In survival analysis, quantile regression has become a useful approach to account for covariate effects on the distribution of an event time of interest. In this paper, we discuss how quantile regression can be extended to model counting processes, and thus lead to a broader regression framework for survival data. We specifically investigate the proposed modeling of counting processes for recurrent events data. We show that the new recurrent events model retains the desirable features of quantile regression such as easy interpretation and good model flexibility, while accommodating various observation schemes encountered in observational studies. We develop a general theoretical and inferential framework for the new counting process model, which unifies with an existing method for censored quantile regression.

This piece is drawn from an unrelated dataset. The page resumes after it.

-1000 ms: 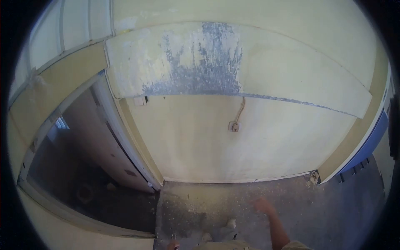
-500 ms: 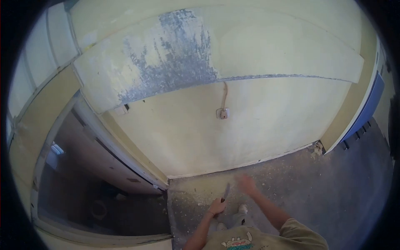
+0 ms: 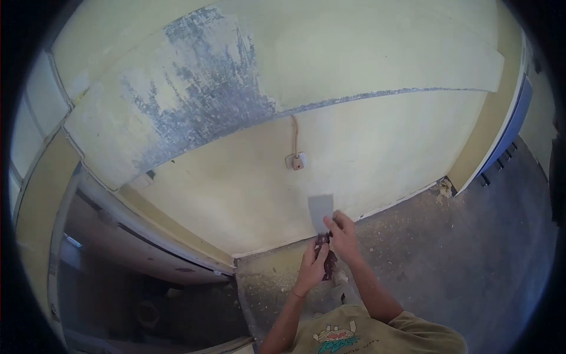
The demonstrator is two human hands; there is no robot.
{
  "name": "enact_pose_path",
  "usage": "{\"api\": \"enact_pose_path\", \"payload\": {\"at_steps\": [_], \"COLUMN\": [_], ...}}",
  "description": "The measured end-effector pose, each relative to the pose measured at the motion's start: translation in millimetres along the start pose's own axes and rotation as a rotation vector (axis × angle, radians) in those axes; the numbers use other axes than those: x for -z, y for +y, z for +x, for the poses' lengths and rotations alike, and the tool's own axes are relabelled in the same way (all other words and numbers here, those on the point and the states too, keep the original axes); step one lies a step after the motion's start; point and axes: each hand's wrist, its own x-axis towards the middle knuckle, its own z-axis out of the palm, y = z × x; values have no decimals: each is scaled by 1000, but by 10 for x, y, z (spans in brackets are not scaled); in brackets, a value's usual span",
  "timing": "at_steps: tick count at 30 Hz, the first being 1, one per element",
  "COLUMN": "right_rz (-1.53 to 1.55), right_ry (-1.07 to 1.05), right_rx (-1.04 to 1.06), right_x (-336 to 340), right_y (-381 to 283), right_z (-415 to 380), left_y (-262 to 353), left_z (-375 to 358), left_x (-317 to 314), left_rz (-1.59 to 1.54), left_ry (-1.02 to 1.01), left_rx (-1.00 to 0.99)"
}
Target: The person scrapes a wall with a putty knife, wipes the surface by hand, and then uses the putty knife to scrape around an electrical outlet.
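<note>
A putty knife (image 3: pixel 321 211) with a broad grey blade and a dark red handle is held upright in front of my body, blade pointing toward the wall. My left hand (image 3: pixel 310 268) is wrapped round the handle, its thumb lying along it. At the base of the blade, my right hand (image 3: pixel 343 235) has its fingers bent against the tool where blade and handle meet. The wall panel (image 3: pixel 354 65) ahead has a large scraped grey patch (image 3: pixel 206 88) at its left, with pale paint around it.
Below the panel, a socket with a cable (image 3: pixel 297 162) sits on the wall. An open doorway (image 3: pixel 135 259) leads to a dark space at the left. Paint flakes lie on the floor (image 3: pixel 407 253). A blue panel (image 3: pixel 510 133) stands at the right.
My right hand has come in from the side to the putty knife. The left hand has raised the knife, and its broad blade face now shows. The view has shifted slightly right.
</note>
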Motion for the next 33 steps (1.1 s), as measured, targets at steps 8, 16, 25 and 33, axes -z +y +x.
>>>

As another useful contribution of this work, we propose a sample-based covariance estimation procedure, which provides a useful complement to the prevailing bootstrapping approach. We demonstrate the utility of our proposals via simulation studies and an application to a dataset from the US Cystic Fibrosis Foundation Patient Registry (CFFPR).
机译:在生存分析中,分位数回归已成为解决协变量对关注事件时间分布的影响的有用方法。在本文中,我们讨论了如何将分位数回归扩展到模型计数过程,从而为生存数据提供更广泛的回归框架。我们专门研究针对重复事件数据的计数过程的建议建模。我们表明,新的复发事件模型保留了分位数回归的理想功能,例如易于解释和良好的模型灵活性,同时适应了观测研究中遇到的各种观测方案。我们为新的计数过程模型开发了一个通用的理论和推论框架,该框架与现有的审查分位数回归方法相结合。作为这项工作的另一个有用贡献,我们提出了一个基于样本的协方差估计程序,该程序为流行的自举方法提供了有用的补充。我们通过模拟研究和我们对美国囊性纤维化基金会患者注册系统(CFFPR)的数据集的应用,证明了我们的建议的实用性。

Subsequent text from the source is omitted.